A more advanced deployment involves using sticky MAC addresses on ports that connect to IP phones with a PC behind the phone. In this case, the engineer configures the port with a maximum of 2 MAC addresses (one for the phone, one for the PC), enables sticky learning, and sets the violation mode to restrict. The switch automatically learns the phone and PC MACs and saves them to the config. If a different PC is plugged in, the violation is logged, but the port remains up (restrict mode). This balances security with flexibility.
Misconfigurations can cause serious issues. For example, setting the maximum too low on a port with a VoIP phone will cause the phone to be blocked if the PC behind it tries to send traffic. Also, forgetting to configure aging on a port with sticky addresses can lead to a situation where a MAC address is permanently stuck, even if the device is replaced. Engineers must carefully plan the maximum, violation mode, and aging policies based on the specific use case.
The CCNA 200-301 exam tests port security under objective 2.7 'Configure and verify port security'. You must know the configuration commands, the default values, and the behavior of each violation mode. Expect scenario-based questions where you must choose the correct violation mode for a given requirement, or identify the problem when a port goes err-disabled.
Common wrong answers on the exam:
1. Confusing Protect and Restrict modes: Many candidates think Protect sends a log message, but it does not. Restrict does. Protect silently drops traffic. On the exam, if a question mentions 'log violation' or 'send SNMP trap', the answer must be Restrict, not Protect.

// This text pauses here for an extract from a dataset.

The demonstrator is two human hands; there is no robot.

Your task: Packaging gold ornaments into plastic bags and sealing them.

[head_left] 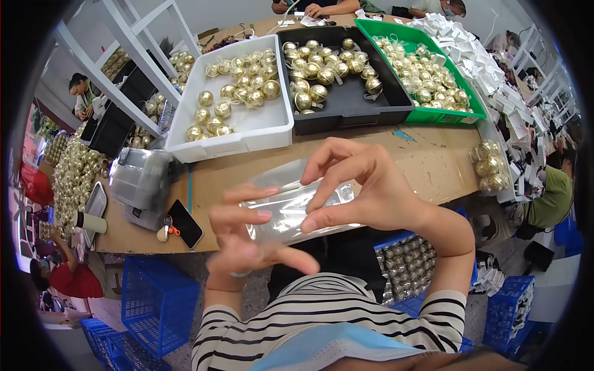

2. Believing that sticky MAC addresses are saved to NVRAM automatically: They are saved only in the running config. You must explicitly copy the running config to startup config to make them persistent. A question might ask 'What happens after a reload?' and the wrong answer is 'Sticky MACs are still present'.
3. Thinking that the default maximum is 0 or unlimited: The default is 1. A question might state 'A port with port security enabled has a default maximum of 0' — that is false.
4. Assuming that errdisable recovery is enabled by default: It is not. You must configure it globally with errdisable recovery cause psecure-violation. Without it, the port stays err-disabled until manually recovered.
Key values to memorize:
Default maximum MAC addresses: 1
Default violation mode: shutdown
Default aging time: 0 (no aging)
Default aging type: absolute
Possible violation modes: protect, restrict, shutdown
Sticky learning is disabled by default.
Port security is disabled by default.
For scenario questions, use this decision rule: If the requirement is to block unauthorized traffic but keep the port up and log the event, choose Restrict. If the requirement is to drop silently without notification, choose Protect. If the requirement is to completely disable the port, choose Shutdown. Also, if a port is err-disabled, check if errdisable recovery is configured; if not, the port must be manually recovered.
Port security limits the number of MAC addresses on a switch port; default maximum is 1.
Three violation modes: Protect (silent drop), Restrict (drop + log), Shutdown (err-disable). Default is Shutdown.
Sticky learning converts dynamic MACs to sticky secure MACs; they are saved in running config only.
Aging can be absolute or inactivity; default aging time is 0 (no aging).
Port security must be enabled per interface with `switchport port-security`.
Errdisable recovery must be explicitly configured for port security violations.
Use `show port-security interface` and `show port-security address` to verify.
These come up on the exam all the time. Here's how to tell them apart.
Protect Mode
Drops frames from unknown MACs silently
No syslog or SNMP trap sent
Violation counter does not increment
Port stays up
Less secure because no alert
Restrict Mode
Drops frames from unknown MACs
Sends syslog and SNMP trap
Violation counter increments
Port stays up
More secure because alert is generated
Mistake
Port security with protect mode sends a syslog message.
Correct
Protect mode silently drops frames from unknown MACs without any notification. Only restrict and shutdown modes send syslog messages.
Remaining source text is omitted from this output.